Create separate function for TDP MMU NX huge page recovery. In the new
TDP MMU function remove code related to "prepare and commit" zap pages
of legacy MMU as there will be no legacy MMU pages. Similarly, remove
TDP MMU zap related logic from legacy MMU NX huge page recovery code.
Extract out dirty logging check as it is common to both.
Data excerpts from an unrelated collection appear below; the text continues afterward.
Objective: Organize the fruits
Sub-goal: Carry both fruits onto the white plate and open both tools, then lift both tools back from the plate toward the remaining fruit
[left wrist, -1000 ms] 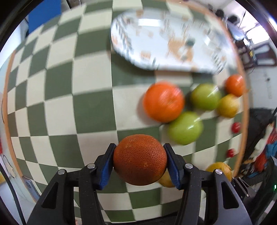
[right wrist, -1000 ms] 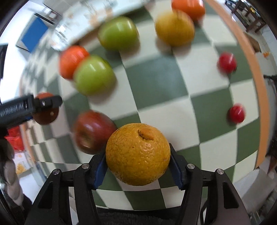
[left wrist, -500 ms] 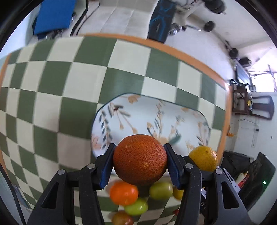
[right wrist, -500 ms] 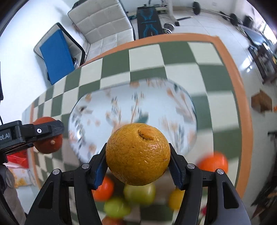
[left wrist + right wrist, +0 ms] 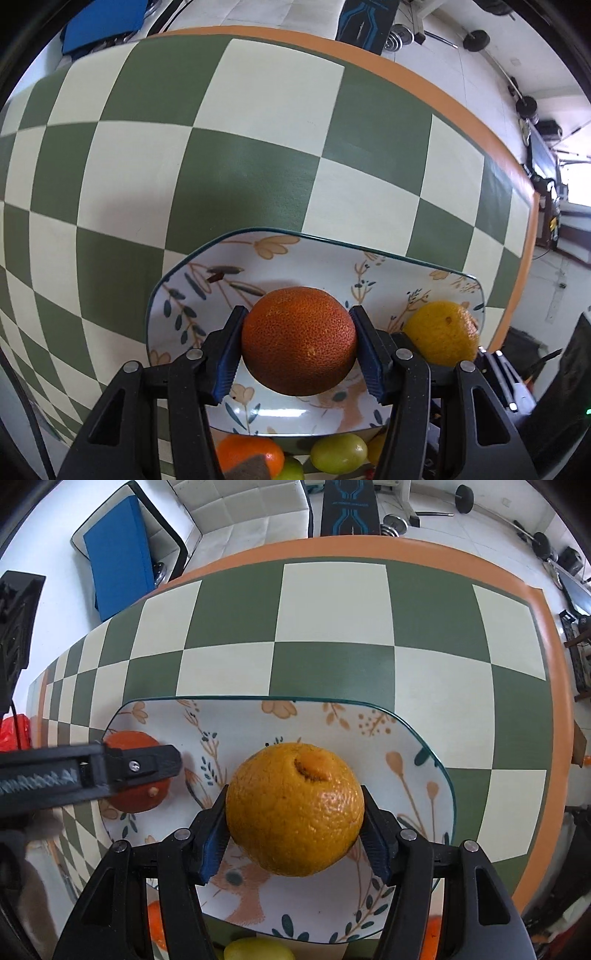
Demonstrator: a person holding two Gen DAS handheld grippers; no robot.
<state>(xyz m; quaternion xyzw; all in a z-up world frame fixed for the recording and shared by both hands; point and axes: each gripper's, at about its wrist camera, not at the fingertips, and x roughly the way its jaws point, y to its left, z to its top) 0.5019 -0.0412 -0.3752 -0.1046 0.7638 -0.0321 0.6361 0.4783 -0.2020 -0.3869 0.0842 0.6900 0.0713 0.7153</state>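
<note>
My left gripper (image 5: pixel 298 347) is shut on a dark red-orange orange (image 5: pixel 298 341) and holds it over the left part of a floral plate (image 5: pixel 229 258). My right gripper (image 5: pixel 294 825) is shut on a yellow-orange orange (image 5: pixel 294 808) and holds it over the middle of the same plate (image 5: pixel 351 720). In the left wrist view the yellow orange (image 5: pixel 441 332) shows at the right. In the right wrist view the left gripper's finger (image 5: pixel 140 764) and its red orange (image 5: pixel 135 797) show at the left.
The plate sits on a green and cream checkered table with an orange rim (image 5: pixel 561 686). Near the table's front edge lie an orange fruit (image 5: pixel 251 452) and a green fruit (image 5: pixel 338 452). A blue panel (image 5: pixel 118 568) and gym gear stand beyond the table.
Both grippers have carried their oranges from above the loose fruit forward and down over the plate. The plate is closer and larger in both views.
</note>
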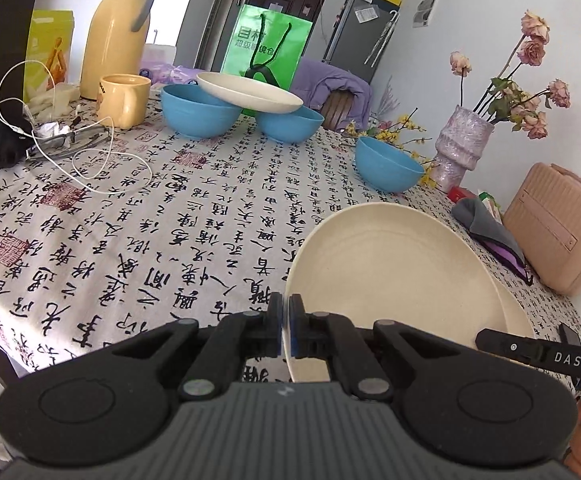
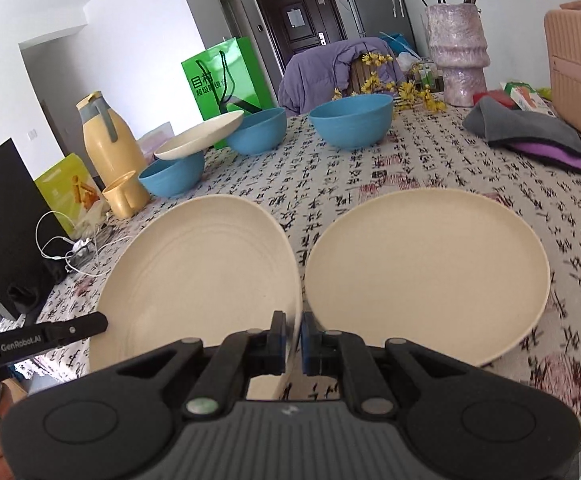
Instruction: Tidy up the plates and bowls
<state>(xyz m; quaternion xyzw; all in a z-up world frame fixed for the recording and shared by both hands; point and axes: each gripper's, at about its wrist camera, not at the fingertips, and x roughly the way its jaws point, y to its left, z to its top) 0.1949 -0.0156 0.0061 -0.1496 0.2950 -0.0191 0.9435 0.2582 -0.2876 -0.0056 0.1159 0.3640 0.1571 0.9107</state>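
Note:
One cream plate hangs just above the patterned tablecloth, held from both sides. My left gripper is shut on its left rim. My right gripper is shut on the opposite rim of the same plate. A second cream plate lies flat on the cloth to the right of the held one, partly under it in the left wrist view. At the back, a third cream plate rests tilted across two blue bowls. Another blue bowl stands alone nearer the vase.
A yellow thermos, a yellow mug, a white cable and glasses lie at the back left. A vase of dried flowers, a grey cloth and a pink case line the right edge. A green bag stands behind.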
Rename
kvm_recover_nx_huge_pages() to kvm_mmu_recover_nx_huge_pages().

Separate code allows to change TDP MMU NX huge page recovery
independently of legacy MMU.

Signed-off-by: Vipin Sharma <vipinsh@google.com>
---
 arch/x86/kvm/mmu/mmu.c          | 93 ++++++++++++++-------------------
 arch/x86/kvm/mmu/mmu_internal.h |  2 +
 arch/x86/kvm/mmu/tdp_mmu.c      | 68 ++++++++++++++++++++++++
 arch/x86/kvm/mmu/tdp_mmu.h      |  3 ++
 4 files changed, 113 insertions(+), 53 deletions(-)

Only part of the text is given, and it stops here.